### What the exercise asks
Go through the listing below and list every line with "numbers".

### Provided data
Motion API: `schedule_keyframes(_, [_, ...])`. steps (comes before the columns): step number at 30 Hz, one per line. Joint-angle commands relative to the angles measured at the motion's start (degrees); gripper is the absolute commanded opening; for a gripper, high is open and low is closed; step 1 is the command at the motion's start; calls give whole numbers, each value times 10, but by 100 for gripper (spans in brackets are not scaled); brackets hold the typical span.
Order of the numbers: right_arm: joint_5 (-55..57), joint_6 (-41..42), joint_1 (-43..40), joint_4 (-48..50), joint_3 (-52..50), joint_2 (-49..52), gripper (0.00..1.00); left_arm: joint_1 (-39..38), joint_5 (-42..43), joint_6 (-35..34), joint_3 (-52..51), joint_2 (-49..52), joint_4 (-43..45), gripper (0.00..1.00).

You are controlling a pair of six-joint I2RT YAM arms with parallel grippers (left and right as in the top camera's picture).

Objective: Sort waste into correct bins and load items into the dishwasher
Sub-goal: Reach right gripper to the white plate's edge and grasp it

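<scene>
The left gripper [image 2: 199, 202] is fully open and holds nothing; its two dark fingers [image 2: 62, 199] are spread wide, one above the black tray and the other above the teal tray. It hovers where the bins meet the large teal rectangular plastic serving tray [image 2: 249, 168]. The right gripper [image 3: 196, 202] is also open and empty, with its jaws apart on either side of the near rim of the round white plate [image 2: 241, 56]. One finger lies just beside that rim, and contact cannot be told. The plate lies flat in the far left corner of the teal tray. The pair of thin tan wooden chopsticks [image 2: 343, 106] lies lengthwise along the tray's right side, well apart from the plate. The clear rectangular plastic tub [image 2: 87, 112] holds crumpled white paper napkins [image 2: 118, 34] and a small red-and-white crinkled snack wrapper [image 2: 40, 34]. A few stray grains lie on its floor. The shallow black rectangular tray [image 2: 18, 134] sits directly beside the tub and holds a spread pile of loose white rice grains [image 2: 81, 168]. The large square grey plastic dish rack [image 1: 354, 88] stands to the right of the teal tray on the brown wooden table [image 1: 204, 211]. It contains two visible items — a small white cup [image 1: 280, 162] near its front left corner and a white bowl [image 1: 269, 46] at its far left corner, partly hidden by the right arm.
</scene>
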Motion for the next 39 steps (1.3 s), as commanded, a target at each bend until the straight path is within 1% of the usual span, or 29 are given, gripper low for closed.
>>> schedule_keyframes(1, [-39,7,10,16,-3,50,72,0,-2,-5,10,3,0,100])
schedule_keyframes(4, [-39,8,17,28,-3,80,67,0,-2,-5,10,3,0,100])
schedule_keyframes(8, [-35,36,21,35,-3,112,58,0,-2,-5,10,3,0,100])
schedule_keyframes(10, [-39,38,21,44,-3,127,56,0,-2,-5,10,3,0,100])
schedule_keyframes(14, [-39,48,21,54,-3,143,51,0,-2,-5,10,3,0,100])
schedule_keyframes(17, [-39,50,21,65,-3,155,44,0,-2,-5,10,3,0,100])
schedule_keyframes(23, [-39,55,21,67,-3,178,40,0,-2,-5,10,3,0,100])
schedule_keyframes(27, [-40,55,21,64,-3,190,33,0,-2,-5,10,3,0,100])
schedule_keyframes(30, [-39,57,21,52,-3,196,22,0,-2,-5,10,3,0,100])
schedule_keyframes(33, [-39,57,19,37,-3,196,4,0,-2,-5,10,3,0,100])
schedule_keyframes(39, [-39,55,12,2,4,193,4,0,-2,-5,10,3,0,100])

### Answer section
Motion API: `schedule_keyframes(_, [_, ...])`. steps (comes before the columns): step number at 30 Hz, one per line. Joint-angle commands relative to the angles measured at the motion's start (degrees); gripper is the absolute commanded opening; for a gripper, high is open and low is closed; step 1 is the command at the motion's start; calls give whole numbers, each value times 10, but by 100 for gripper (spans in brackets are not scaled); brackets hold the typical span.
Order of the numbers: right_arm: joint_5 (-55..57), joint_6 (-41..42), joint_1 (-43..40), joint_4 (-48..50), joint_3 (-52..50), joint_2 (-49..52), gripper (0.00..1.00); left_arm: joint_1 (-39..38), joint_5 (-42..43), joint_6 (-35..34), joint_3 (-52..51), joint_2 (-49..52), joint_4 (-43..45), gripper (0.00..1.00).

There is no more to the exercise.